If you’ve been in business long enough, you likely have a strong idea of what your ideal customers look like, how they order from you and what they like to see from you. But COVID-19 has changed this in a couple of ways. For one, the pandemic has persisted long enough to have created lasting – or at least long-term – shifts in consumer habits and expectations. The times when people eat, what they eat, and who (and how many) they eat it with have all changed. Further, as we power through what we hope are the final months of the pandemic, recovery from it will be uneven across consumer segments. Older guests may hesitate to dine out. Families may sustain their level of takeout ordering or perhaps dine out more often, particularly if they have spent months at home managing home learning.

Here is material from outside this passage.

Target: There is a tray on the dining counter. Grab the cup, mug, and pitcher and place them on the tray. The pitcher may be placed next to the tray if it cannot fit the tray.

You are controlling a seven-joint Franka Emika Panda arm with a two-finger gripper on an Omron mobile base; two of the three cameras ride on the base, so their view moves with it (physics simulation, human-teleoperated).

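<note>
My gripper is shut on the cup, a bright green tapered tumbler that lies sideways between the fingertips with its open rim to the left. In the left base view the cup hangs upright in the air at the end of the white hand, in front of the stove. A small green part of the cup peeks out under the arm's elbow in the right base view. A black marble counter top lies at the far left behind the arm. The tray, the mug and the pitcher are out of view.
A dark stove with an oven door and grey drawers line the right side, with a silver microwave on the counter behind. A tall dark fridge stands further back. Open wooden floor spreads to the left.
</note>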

Instability in the economy may dissuade younger consumers from using discretionary income for restaurant meals and beverages as often as they once did. Or you may not see clear demographic-specific sales patterns overall. All told, if you leaned on hunches or impressions to sustain your business before, you will now need to mine your data and be able to make actionable decisions about it every hour and every day. This will enable you to respond to small, frequent shifts in consumer behavior with promotions and menu items that connect with them – and avoid wasting food and money within your business in the meantime.